El profesor JULIO ESTRADA nos comenta que está de acuerdo y le gusta lo esgrimido por el célebre jurista WALDRON, aunque algunos del departamento de derecho constitucional de la Universidad Externado, no estén de acuerdo con él, sobre esta postura.


WALDRON afirma que el órgano representativo tiene que tener el rol, en esos casos donde hay zonas grises, la falta de legitimidad de los jueces, como no son elegidos, no representaría a nadie, no tienen en cuenta, no son responsables, frente a los ciudadanos, no es cierto que los jueces nunca hagan alusión a los valores morales dogmáticos, lo que hace es disfrazarlo siempre.

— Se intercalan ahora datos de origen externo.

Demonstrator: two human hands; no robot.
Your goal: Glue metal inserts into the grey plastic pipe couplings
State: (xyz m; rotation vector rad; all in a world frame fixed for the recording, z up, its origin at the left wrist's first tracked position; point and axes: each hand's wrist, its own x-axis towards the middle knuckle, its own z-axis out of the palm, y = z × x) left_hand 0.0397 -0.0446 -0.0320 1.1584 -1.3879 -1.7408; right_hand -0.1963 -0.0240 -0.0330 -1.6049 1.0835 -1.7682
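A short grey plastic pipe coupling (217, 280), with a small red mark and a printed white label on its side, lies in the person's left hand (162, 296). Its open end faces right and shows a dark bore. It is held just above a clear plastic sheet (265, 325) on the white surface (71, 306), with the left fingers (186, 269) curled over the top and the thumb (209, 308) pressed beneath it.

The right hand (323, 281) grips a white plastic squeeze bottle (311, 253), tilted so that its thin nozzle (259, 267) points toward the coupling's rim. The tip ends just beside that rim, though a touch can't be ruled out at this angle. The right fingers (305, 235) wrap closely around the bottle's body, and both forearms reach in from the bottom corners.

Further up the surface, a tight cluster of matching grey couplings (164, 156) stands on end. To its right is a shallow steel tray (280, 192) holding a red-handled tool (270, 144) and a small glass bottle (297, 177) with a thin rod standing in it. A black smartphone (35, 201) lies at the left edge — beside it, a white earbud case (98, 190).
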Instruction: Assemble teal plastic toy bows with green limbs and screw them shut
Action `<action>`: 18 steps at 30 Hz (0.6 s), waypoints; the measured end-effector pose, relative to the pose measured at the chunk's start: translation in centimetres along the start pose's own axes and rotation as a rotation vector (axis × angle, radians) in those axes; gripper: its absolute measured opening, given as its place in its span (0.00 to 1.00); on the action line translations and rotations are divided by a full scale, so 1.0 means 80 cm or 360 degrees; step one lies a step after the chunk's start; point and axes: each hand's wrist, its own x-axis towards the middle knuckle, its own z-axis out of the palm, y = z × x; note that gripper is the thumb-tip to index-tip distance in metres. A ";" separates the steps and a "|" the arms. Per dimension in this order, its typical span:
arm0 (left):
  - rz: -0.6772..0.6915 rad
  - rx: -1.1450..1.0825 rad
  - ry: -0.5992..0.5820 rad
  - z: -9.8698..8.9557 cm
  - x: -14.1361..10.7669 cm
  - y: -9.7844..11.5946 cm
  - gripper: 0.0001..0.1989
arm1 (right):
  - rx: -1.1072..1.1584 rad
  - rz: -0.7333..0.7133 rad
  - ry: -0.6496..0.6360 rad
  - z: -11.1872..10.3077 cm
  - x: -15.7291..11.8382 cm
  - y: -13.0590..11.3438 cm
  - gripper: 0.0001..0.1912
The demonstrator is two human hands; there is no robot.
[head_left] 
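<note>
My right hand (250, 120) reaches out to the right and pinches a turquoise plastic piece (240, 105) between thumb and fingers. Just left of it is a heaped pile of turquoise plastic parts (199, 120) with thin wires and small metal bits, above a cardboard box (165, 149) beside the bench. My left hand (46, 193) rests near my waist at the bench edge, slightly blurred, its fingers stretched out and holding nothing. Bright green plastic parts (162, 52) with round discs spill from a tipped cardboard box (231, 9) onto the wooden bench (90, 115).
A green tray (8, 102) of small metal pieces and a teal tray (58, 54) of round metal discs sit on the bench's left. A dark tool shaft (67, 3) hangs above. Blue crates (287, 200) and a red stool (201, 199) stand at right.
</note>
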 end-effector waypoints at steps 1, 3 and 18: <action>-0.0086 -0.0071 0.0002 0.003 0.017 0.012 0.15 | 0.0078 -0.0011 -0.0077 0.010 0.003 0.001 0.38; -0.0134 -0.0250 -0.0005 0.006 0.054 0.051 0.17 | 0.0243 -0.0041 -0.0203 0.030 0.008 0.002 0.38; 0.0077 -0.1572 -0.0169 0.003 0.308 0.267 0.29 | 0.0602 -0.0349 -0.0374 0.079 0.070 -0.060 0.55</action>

Los congresistas ciertamente tienen vínculos, diáfanos partidistas, pero los jueces también tienen esos intereses partidistas, los debates pueden ser ricos, desproporcionados, objetivos, es más convincente WALDRON que DWORKIN afirma el profesor, porque sencillamente estamos o nos encontramos ante un Estado social y democrático de derecho.


Los fundamentos democráticos son los que pesan; los jueces sería bueno que entraran afirma WALDRON, cuando nos encontramos antes Estados fracturados,


Cuando hay cuestiones religiosas, entonces, el juez en debate entra para poner fin, por lo que en esos puntos no puede dirimir los órganos representativos.

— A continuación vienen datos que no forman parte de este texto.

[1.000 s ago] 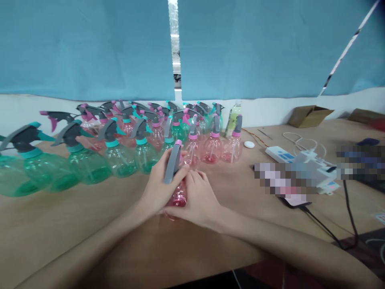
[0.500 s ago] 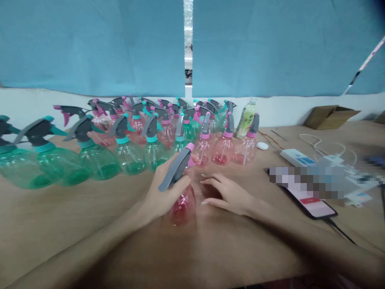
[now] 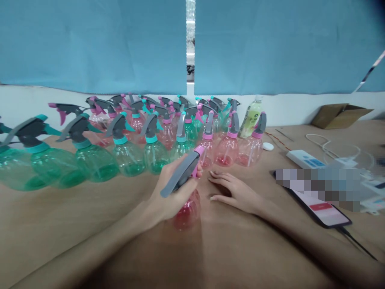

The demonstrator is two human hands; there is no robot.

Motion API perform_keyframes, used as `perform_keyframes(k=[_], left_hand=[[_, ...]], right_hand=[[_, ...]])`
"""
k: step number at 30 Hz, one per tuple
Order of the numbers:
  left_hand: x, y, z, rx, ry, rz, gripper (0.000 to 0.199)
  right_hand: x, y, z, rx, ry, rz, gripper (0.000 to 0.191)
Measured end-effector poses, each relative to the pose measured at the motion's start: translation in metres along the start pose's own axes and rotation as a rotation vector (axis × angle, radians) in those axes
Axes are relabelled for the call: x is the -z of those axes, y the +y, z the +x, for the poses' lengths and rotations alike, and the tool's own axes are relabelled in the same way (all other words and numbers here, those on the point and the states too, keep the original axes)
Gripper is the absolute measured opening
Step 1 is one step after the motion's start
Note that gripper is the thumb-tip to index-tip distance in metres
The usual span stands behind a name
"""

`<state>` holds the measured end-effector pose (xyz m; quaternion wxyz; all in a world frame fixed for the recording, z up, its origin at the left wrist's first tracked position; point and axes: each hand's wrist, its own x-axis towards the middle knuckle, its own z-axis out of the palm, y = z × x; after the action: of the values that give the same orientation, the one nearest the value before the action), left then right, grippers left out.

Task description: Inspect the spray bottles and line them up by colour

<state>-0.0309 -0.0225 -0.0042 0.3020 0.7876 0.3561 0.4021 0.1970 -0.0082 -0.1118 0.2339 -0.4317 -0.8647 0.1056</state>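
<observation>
My left hand (image 3: 171, 188) is wrapped round the neck of a pink spray bottle (image 3: 188, 212) with a grey and pink trigger head. The bottle stands near the middle of the table, its nozzle pointing away and slightly right. To its right, my right hand (image 3: 233, 190) rests on the table with fingers apart and nothing in it. Beyond my hands is a row of spray bottles: green ones such as this green bottle (image 3: 129, 158) on the left, pink ones such as this pink bottle (image 3: 226, 150) on the right.
Several more spray bottles stand behind the front row. A labelled drink bottle (image 3: 250, 118), a white oval object (image 3: 268, 146), a white device (image 3: 305, 159), a phone (image 3: 331, 214) with a cable and an open cardboard box (image 3: 339, 116) are on the right of the table (image 3: 90, 224).
The view has shifted slightly. My left hand still grips the pink bottle, whose head now sits a little further right in view. My right hand stays flat and spread.
</observation>
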Motion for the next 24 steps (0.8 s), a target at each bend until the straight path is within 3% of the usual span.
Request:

También debe entrar el juez, cuando nos encontramos en Estados fracturados, en cuestiones de pobreza, también sería bueno que lo tomara el juez constitucional.


Por último es bueno que entrara el juez constitucional en Estados fracturados, en cuestiones de transición de una nueva democracia.

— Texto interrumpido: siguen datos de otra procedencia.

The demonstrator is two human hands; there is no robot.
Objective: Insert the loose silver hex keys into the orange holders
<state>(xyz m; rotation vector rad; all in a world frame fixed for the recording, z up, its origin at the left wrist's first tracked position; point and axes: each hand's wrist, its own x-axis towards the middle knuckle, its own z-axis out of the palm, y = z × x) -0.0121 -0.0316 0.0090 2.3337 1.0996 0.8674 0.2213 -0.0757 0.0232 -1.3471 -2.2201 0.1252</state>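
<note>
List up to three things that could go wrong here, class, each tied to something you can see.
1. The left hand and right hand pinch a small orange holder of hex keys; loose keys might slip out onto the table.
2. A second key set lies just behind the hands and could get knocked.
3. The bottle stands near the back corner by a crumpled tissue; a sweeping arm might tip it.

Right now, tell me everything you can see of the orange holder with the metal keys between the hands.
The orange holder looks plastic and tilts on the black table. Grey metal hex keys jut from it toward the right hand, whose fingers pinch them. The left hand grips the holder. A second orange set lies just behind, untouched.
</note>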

Si estamos frente a una constitución rígida, los tribunales deben debatir sobre cuestiones valorativas.


En una última postura según el filósofo alemán LOEWENSTEIN, afirma que se debe hacer una interpretación gramatical, implementando un “textualismo” ¿pero sigue siendo vaguedad? Yo solo estoy aplicando el texto constitucional, pero ¿qué pasó por ejemplo, con los casos degradantes e inhumanos? ¿Los 40 de años de cárcel no significa eso acaso? La muerte, horca, inyección letal, etc. ¿No significa eso? ¿Pero cuáles son los derechos universales e inmutables a los que se debe de recurrir? No hay principios universales y objetivos. Entonces el juez es el que debe de escoger que es realmente lo universal y lo objetivo, y porque no es el órgano representativo.


Entonces el rol del juez es respetable, el juez tiene una condición marginada insular, los jueces lo conceden, el rol del juez es proteger las minorías (en nuestro caso proteger las libertades de los ciudadanos) en casos extremos, el papel de la constitución marginal y reducida, debe pasar por lo que es el desempeño legislativo.


Por último LOEWENSTEIN habla de un maximalismo y un minimalismo, el primero se refiere a cuando hay cosas grandes como si se tratara de una ley; interviene en una cuestión muy marcada en estos asuntos morales, por ejemplo el aborto, la eutanasia etc. Por lo que es cuando entra allí el juez para resolver tales casos. En el segundo (minimalista), se refiere a que se debe dejar tales asuntos para que sea resuelto por lo grandes canales políticos (órganos democráticos).